Philippe Herlin en appelle notamment aux politiques et autres membres du gouvernement qui «doivent être mis au courant». Mais il rappelle que, par le passé, le gouvernement avait déjà été tenté de faire fructifier l’or de la France. Toujours dans la revue Alchemist, Isabelle Strauss-Kahn, ancienne dirigeante de la Banque de France, a souligné ses démêlés avec des parlementaires par le passé:
«Je me souviens d’avoir écrit plusieurs mémorandums pour contrer les multiples demandes des députés et des membres du gouvernement de vendre des réserves [d’or] et de restituer les recettes au gouvernement, ce qui aurait constitué une violation du principe de financement non monétaire énoncé dans la plupart des lois des banques centrales.»

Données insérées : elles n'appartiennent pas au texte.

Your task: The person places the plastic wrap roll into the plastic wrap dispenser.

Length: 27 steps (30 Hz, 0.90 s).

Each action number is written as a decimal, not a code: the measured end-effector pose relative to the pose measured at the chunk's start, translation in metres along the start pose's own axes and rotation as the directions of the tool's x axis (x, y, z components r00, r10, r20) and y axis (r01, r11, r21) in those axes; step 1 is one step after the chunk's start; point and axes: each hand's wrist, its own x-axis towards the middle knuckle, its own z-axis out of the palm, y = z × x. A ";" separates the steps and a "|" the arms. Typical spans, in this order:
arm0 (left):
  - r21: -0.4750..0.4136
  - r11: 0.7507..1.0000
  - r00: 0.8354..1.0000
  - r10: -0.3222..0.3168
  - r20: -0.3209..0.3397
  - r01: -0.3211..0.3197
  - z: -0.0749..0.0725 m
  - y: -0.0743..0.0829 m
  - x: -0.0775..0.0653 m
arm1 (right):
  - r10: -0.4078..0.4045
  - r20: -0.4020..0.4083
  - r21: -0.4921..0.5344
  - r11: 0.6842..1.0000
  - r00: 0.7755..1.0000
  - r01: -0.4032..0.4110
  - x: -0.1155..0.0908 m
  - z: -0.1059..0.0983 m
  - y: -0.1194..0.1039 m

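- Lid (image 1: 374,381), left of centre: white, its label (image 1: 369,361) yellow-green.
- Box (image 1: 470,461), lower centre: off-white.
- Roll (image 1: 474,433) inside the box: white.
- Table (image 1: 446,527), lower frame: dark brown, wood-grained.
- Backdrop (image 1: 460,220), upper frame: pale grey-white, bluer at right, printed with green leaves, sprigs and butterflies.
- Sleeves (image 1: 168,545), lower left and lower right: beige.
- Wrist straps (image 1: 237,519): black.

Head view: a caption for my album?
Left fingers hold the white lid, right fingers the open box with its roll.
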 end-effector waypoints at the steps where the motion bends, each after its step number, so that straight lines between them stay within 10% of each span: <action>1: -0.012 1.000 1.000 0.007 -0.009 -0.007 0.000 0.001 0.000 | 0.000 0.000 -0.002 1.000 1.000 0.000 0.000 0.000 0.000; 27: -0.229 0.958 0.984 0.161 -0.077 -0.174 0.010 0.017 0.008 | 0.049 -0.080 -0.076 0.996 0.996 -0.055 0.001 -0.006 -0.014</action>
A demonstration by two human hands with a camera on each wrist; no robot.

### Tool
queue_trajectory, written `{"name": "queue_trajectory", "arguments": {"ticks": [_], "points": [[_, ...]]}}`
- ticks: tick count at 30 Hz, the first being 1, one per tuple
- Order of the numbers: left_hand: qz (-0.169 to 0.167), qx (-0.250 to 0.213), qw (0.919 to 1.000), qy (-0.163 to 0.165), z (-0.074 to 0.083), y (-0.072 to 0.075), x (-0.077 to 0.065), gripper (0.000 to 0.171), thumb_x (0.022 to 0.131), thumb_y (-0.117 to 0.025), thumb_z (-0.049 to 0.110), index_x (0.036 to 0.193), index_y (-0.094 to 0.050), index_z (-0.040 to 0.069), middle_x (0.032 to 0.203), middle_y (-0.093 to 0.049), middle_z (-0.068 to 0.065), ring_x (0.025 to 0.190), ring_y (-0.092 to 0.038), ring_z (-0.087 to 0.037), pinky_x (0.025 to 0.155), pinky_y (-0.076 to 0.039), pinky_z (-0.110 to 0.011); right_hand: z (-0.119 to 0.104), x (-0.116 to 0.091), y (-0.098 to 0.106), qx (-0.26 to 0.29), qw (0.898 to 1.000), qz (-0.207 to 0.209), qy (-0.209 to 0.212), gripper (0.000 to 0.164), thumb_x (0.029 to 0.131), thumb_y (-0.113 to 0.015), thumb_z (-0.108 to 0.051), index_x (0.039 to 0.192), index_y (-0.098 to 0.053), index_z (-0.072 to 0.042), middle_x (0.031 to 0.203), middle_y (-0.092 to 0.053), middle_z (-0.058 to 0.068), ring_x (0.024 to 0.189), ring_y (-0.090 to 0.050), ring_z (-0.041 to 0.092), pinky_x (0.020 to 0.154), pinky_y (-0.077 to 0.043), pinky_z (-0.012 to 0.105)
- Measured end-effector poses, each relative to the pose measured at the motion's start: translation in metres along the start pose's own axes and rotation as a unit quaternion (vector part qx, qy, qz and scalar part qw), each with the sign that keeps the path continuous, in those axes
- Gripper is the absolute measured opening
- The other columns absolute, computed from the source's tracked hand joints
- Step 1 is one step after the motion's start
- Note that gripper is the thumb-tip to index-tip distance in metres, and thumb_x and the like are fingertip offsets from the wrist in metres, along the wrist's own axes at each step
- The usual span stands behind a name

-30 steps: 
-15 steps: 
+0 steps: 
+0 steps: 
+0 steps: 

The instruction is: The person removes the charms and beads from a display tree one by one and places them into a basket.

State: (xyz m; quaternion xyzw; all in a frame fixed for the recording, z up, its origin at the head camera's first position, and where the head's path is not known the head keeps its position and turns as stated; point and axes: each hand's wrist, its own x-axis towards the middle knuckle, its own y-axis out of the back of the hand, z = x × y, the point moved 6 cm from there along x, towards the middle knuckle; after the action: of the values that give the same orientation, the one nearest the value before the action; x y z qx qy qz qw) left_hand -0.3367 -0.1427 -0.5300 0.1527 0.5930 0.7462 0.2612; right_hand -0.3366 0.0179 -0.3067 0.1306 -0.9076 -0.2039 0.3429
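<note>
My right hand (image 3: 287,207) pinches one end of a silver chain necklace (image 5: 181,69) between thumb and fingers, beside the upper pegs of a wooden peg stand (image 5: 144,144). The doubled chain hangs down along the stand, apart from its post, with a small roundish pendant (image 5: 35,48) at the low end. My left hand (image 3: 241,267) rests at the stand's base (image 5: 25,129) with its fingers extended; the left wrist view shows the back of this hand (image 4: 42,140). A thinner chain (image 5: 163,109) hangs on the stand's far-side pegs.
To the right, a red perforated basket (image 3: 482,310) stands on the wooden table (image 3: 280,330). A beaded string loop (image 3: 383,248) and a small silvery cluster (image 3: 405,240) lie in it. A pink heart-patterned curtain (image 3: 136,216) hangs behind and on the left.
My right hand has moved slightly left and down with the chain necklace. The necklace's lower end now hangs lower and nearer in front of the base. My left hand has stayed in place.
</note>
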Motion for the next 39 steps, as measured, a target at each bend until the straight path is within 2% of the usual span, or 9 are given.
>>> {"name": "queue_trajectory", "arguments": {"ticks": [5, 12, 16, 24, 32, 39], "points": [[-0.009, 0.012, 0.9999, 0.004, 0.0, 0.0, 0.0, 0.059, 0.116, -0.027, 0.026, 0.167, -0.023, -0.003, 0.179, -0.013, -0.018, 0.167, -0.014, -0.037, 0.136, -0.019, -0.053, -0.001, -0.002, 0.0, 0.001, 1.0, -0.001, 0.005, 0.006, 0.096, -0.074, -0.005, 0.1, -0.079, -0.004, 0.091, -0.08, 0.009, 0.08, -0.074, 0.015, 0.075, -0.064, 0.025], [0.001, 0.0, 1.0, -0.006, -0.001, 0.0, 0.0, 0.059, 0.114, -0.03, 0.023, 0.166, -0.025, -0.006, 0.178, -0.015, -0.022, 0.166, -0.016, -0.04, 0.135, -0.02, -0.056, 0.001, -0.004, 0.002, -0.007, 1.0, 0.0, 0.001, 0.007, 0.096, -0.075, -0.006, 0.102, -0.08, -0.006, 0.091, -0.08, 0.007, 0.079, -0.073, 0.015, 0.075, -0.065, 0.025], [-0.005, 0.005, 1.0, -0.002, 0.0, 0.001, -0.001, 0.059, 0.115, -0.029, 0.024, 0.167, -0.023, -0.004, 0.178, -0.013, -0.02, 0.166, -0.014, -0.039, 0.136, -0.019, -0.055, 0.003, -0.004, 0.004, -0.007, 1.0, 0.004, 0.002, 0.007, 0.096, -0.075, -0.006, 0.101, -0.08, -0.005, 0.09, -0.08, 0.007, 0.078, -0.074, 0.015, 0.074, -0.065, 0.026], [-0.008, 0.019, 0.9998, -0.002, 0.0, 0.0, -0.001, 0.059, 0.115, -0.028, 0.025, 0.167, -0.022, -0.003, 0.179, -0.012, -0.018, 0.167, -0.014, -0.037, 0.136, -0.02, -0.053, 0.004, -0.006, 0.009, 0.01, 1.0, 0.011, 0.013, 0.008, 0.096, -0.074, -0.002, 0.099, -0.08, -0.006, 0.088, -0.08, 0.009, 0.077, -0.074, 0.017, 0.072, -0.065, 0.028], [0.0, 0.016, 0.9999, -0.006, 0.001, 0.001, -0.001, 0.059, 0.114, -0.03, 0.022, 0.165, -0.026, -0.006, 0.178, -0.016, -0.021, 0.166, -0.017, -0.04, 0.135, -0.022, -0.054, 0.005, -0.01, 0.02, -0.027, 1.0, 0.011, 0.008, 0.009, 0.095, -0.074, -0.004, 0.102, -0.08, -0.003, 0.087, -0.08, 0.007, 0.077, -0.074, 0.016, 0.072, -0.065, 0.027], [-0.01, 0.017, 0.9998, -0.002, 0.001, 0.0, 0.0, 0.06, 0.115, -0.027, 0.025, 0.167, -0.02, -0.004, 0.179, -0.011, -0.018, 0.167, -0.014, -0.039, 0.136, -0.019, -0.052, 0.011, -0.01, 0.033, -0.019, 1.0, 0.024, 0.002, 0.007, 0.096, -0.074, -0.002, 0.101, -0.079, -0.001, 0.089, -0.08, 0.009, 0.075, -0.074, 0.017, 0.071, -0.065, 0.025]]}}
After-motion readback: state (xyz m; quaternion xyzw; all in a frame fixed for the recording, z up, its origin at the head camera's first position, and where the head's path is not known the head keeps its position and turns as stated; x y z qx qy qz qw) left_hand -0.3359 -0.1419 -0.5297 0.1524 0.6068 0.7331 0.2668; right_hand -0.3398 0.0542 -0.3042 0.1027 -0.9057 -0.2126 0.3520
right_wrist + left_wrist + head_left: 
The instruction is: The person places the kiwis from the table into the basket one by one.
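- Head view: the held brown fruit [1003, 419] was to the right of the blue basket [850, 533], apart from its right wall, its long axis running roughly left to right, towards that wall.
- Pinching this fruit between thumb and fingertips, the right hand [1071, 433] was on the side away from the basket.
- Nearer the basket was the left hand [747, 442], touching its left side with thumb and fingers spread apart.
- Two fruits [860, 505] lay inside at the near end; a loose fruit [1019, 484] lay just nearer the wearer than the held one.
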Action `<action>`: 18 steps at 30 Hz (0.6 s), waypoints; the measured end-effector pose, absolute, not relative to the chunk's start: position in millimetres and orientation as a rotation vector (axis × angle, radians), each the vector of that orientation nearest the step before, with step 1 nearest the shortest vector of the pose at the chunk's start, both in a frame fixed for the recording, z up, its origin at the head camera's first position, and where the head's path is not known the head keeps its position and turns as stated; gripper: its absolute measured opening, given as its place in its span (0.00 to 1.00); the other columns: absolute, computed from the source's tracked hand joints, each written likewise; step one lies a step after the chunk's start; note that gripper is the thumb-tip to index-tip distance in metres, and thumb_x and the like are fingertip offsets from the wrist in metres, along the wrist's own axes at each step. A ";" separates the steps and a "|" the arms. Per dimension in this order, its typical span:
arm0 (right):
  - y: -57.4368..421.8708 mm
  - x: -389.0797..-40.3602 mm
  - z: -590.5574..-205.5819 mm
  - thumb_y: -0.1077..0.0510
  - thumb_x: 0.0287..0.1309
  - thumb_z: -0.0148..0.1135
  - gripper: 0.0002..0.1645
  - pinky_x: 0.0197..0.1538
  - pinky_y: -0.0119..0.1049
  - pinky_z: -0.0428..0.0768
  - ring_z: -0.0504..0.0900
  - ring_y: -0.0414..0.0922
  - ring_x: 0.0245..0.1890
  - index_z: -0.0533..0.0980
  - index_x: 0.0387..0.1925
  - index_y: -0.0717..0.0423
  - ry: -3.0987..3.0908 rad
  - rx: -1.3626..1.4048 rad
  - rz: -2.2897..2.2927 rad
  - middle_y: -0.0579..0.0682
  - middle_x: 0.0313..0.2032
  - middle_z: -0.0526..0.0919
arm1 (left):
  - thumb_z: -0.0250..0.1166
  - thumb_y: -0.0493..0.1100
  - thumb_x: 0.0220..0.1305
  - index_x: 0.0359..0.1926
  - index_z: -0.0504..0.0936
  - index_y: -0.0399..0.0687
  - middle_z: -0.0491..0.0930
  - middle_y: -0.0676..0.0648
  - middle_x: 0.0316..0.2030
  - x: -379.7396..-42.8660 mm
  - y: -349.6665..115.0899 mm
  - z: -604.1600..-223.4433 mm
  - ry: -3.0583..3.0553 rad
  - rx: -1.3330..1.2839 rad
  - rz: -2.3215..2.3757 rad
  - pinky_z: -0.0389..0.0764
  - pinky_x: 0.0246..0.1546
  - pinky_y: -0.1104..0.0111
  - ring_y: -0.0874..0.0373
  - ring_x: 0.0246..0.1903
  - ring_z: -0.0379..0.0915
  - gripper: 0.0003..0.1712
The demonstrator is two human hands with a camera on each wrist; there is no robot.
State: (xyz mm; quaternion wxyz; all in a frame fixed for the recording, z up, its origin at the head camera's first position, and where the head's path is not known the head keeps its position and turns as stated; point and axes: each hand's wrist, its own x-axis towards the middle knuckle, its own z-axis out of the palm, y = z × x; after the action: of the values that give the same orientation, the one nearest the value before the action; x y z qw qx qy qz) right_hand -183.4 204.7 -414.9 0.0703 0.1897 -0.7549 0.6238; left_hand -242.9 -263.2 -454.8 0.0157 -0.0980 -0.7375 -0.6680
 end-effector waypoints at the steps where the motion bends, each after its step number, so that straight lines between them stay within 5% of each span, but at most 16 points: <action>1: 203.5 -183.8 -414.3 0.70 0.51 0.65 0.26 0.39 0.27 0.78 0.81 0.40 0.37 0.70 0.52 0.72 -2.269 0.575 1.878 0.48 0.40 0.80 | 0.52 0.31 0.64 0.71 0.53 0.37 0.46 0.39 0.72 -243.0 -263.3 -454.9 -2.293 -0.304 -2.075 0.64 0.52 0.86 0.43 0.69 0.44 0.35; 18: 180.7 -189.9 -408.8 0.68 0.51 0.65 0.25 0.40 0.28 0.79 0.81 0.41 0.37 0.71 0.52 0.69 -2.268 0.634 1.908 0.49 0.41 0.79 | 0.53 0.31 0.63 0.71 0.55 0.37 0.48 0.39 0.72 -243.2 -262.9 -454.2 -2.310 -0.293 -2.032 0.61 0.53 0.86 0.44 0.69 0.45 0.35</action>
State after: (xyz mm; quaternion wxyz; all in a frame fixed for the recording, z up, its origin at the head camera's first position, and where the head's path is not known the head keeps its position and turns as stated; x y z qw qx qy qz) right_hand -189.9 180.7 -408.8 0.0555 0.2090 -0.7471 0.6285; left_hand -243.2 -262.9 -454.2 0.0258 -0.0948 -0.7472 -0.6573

En mai 2014, Nicolas Sarkozy, alors ministre de l’Économie de Jacques Chirac, décidait de vendre 500 à 600 tonnes d’or de la Banque de France. L’opération avait pour but de placer l’argent récupéré sur les marchés pour le faire fructifier et résorber la dette. Une catastrophe comptable qu’avait pointée la Cour des comptes dans un rapport annuel. Vendu alors que les cours étaient au plus bas, 20% de l’or des Français avait été bradé. Un «scandale» pour Philippe Herlin qui ne voudrait pas voir ce type d’opération se répéter:
«Si l’or de la Banque de France devient négociable, au moins en partie, cela pourrait raviver des volontés chez un certain nombre de politiques et de membres du gouvernement qui ont besoin d’argent de vendre une partie de l’or des Français ou au moins de l’utiliser en collatéral de produits financiers afin de le rentabiliser et de faire rentrer de l’argent dans les caisses.»
Il demande donc à ce que «tous les tenants et les aboutissants» de cette affaire soient rendus publics. Sputnik France a contacté la Banque de France. À notre demande d’«informations, notamment sur la possibilité ou non de voir l’or de la France servir de collatéral à des produits financiers sur les marchés», nous avons obtenu la réponse suivante:
«Merci de votre intérêt pour la Banque de France. Concernant votre question, nous ne ferons aucun commentaire supplémentaire par rapport à l’article des Échos que vous avez pu consulter.»